Exercise: Please repeat, unchanged, the lines at the top of the listing below, ending with the one that has "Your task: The".

Given information:
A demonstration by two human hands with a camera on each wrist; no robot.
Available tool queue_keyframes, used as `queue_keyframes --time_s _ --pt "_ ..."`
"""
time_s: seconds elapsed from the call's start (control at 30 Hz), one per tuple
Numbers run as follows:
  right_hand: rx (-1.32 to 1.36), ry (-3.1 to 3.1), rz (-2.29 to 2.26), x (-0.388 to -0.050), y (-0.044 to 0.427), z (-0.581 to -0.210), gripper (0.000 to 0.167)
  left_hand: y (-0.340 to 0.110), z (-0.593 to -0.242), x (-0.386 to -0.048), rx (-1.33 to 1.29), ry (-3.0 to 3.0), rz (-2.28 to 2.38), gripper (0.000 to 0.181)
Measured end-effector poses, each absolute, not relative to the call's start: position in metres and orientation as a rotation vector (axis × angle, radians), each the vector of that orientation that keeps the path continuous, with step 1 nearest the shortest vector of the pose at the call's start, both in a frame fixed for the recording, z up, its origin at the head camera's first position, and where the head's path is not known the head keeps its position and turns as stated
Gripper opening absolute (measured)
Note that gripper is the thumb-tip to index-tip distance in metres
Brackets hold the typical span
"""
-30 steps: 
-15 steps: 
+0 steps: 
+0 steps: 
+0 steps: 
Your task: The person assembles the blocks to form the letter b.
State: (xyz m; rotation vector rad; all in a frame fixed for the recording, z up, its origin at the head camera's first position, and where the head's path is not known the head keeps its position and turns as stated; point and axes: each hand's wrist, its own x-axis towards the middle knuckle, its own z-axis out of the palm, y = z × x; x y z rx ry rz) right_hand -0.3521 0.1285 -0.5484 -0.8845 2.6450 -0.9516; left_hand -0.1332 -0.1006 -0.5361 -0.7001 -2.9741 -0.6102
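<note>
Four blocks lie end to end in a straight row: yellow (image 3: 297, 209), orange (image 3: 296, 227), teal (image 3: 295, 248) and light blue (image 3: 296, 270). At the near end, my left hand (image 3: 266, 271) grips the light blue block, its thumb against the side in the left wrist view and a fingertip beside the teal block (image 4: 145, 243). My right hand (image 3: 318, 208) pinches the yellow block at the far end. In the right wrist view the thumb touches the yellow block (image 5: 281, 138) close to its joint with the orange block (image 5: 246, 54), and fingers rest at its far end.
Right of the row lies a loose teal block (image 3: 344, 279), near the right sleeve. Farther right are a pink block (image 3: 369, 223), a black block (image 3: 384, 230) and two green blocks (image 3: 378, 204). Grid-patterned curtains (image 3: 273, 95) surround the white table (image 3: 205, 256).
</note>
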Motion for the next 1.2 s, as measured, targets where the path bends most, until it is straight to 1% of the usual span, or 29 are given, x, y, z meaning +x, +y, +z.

Your solution:
A demonstration by two human hands with a camera on each wrist; no robot.
Available tool queue_keyframes, used as `queue_keyframes --time_s _ --pt "_ ..."`
"""
time_s: seconds elapsed from the call's start (control at 30 Hz), one per tuple
Numbers run as follows:
  right_hand: rx (-1.32 to 1.36), ry (-3.1 to 3.1), rz (-2.29 to 2.26), x (-0.388 to -0.050), y (-0.044 to 0.427), z (-0.581 to -0.210), gripper (0.000 to 0.167)
  left_hand: y (-0.340 to 0.110), z (-0.593 to -0.242), x (-0.386 to -0.048), rx (-1.33 to 1.29), ry (-3.0 to 3.0), rz (-2.28 to 2.38), gripper (0.000 to 0.181)
Measured end-effector poses, each absolute, not relative to the call's start: position in metres and orientation as a rotation vector (axis × angle, radians), each the vector of that orientation that keeps the path continuous, with step 1 nearest the shortest vector of the pose at the call's start, both in a frame fixed for the recording, z up, its origin at the head camera's first position, and where the head's path is not known the head keeps its position and turns as stated
Gripper opening absolute (measured)
Note that gripper is the thumb-tip to index-tip distance in metres
Brackets hold the typical span
"""
-30 steps: 
-15 steps: 
+0 steps: 
+0 steps: 
+0 steps: 
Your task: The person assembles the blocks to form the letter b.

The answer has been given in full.